EXERCISE DETAILS: Scan the records below and say how many lines include the word "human", giving no other text.

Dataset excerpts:
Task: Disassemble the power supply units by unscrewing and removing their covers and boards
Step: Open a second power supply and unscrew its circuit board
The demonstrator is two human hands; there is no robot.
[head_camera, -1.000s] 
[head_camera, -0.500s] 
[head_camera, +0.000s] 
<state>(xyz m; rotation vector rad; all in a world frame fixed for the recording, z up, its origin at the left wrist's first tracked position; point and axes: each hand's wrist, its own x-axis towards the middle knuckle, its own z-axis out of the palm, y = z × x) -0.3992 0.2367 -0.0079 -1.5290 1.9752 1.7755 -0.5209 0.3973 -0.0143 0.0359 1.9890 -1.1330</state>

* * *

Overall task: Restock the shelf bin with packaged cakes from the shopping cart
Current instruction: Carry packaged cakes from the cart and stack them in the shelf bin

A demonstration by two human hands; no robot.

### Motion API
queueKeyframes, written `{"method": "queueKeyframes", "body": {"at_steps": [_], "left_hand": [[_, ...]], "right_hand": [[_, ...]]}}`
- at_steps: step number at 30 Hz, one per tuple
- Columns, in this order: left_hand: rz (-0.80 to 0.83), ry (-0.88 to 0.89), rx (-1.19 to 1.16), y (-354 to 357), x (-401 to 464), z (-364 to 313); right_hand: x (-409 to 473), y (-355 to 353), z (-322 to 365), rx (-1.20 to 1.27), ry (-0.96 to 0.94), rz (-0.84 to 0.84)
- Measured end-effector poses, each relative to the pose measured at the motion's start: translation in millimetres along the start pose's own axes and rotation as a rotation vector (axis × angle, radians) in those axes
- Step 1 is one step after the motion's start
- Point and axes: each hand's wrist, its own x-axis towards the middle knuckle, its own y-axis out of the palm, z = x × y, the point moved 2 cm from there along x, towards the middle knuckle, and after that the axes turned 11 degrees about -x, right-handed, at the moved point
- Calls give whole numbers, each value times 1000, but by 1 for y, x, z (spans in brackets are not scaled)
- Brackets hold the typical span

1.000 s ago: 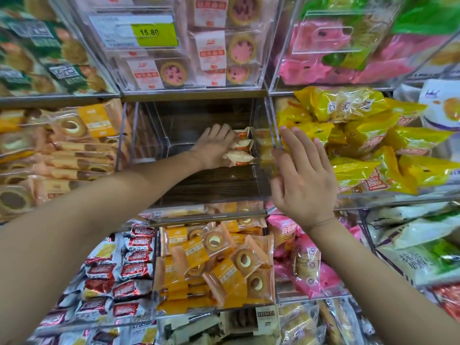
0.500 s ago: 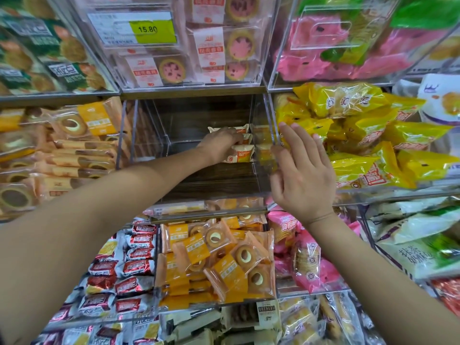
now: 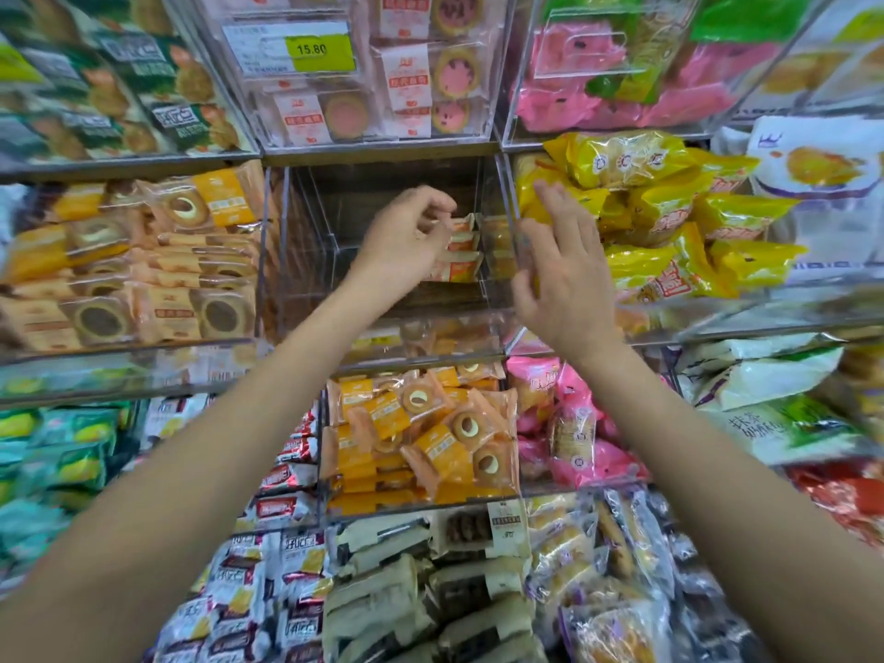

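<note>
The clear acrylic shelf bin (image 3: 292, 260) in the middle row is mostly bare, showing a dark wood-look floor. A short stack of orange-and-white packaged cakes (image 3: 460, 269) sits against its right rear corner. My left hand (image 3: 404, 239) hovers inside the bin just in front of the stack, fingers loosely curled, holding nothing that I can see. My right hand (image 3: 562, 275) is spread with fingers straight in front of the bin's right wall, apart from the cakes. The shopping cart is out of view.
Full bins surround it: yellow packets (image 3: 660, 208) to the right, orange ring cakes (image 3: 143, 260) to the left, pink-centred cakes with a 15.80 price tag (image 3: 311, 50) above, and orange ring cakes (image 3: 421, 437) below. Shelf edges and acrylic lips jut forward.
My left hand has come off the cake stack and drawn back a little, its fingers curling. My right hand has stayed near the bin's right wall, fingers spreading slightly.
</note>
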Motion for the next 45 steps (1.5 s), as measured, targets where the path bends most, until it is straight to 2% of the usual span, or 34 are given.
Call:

FINISHED TASK: 2